According to https://code.google.com/archive/p/word2vec/:
It was recently shown that the word vectors capture many linguistic regularities, for example vector operations vector('Paris') - vector('France') + vector('Italy') results in a vector that is very close to vector('Rome'), and vector('king') - vector('man') + vector('woman') is close to vector('queen') [3, 1]. You can try out a simple demo by running demo-analogy.sh.
So we can try from the supplied demo script:
+ ../bin/word-analogy ../data/text8-vector.bin
Enter three words (EXIT to break): paris france berlin
Word: paris Position in vocabulary: 198365
Word: france Position in vocabulary: 225534
Word: berlin Position in vocabulary: 380477
Word Distance
------------------------------------------------------------------------
germany 0.509434
european 0.486505
Please note that paris france berlin
is the input hint the demo suggest. The problem is that I'm unable to reproduce this behavior if I open the same word vectors in Gensim
and try to compute the vectors myself.

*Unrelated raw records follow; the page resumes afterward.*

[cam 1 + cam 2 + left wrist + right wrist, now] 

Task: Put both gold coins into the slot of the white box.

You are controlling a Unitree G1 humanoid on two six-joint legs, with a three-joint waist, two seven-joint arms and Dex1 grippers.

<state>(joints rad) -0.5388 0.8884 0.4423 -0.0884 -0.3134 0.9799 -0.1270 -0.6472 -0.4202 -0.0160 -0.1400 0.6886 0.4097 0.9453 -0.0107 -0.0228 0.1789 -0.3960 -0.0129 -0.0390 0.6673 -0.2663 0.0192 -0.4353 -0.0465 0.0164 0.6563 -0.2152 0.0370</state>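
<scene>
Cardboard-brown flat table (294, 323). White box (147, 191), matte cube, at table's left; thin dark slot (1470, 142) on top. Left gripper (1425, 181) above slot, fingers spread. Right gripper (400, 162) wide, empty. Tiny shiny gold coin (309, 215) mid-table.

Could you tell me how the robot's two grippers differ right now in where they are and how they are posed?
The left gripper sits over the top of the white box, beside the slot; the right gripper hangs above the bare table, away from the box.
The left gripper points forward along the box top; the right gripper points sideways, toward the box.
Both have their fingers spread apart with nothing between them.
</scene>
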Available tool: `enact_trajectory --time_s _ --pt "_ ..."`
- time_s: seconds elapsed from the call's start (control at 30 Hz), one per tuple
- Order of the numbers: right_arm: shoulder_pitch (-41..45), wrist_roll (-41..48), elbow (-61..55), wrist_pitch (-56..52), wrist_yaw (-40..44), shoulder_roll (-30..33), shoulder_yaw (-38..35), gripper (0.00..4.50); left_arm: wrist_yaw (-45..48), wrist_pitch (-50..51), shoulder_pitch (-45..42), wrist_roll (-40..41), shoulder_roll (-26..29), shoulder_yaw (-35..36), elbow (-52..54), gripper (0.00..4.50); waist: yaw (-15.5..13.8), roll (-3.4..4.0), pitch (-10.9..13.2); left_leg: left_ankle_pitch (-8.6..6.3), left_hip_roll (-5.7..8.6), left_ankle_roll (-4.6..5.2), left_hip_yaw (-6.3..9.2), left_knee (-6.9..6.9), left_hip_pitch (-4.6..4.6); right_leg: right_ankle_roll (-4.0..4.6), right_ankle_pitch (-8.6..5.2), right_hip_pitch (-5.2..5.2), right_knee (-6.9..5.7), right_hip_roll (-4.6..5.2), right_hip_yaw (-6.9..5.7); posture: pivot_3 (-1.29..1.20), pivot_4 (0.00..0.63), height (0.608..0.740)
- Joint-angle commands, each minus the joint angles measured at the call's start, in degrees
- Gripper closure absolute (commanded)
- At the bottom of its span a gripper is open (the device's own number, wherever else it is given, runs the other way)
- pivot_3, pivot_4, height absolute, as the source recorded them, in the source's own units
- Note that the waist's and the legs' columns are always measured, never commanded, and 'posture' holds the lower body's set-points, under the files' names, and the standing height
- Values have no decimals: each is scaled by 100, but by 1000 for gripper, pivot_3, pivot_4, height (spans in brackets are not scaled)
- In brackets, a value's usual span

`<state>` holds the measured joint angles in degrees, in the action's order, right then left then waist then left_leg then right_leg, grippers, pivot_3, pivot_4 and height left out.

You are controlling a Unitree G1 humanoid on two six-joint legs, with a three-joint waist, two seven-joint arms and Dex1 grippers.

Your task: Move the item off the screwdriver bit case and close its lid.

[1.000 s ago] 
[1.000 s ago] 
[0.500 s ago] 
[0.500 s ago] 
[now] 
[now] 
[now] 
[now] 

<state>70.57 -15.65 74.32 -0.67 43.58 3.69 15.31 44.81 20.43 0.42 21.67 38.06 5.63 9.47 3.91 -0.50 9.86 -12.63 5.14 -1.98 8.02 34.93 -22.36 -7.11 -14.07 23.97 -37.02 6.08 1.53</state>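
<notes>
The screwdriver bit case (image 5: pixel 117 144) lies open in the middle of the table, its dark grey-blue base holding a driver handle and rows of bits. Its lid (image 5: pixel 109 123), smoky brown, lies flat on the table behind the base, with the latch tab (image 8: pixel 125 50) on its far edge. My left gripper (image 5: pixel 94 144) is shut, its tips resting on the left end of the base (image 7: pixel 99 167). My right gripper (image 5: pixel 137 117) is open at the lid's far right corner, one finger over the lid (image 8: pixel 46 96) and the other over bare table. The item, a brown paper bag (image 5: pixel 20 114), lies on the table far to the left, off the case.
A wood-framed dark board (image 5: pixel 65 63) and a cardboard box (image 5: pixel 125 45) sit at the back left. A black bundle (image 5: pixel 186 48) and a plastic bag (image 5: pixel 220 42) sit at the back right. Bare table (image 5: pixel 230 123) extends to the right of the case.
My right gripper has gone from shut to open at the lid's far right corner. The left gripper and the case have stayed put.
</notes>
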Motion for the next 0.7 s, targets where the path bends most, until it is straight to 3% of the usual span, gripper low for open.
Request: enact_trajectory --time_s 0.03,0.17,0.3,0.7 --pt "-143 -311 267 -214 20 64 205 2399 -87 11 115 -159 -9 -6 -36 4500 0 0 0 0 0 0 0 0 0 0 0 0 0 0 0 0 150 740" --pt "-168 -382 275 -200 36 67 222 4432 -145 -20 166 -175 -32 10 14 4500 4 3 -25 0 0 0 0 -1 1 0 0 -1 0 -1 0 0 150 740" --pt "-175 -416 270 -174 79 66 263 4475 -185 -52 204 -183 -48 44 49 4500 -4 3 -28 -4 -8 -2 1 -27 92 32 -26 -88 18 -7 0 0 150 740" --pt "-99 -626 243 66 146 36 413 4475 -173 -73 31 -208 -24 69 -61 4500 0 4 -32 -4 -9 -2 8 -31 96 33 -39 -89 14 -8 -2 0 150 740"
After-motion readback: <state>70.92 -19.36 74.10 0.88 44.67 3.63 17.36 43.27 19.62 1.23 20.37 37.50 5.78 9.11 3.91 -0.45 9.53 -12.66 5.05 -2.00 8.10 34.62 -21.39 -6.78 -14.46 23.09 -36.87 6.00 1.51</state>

For example:
>>> word_vectors = KeyedVectors.load_word2vec_format(BIGDATA, binary=True)
>>> v = word_vectors['paris'] - word_vectors['france'] + word_vectors['berlin']
>>> word_vectors.most_similar(np.array([v]))
[('berlin', 0.7331711649894714), ('paris', 0.6669869422912598), ('kunst', 0.4056406617164612), ('inca', 0.4025722146034241), ('dubai', 0.3934606909751892), ('natalie_portman', 0.3909246325492859), ('joel', 0.3843030333518982), ('lil_kim', 0.3784593939781189), ('heidi', 0.3782389461994171), ('diy', 0.3767407238483429)]
So, what is the word analogy actually doing? How should I reproduce it?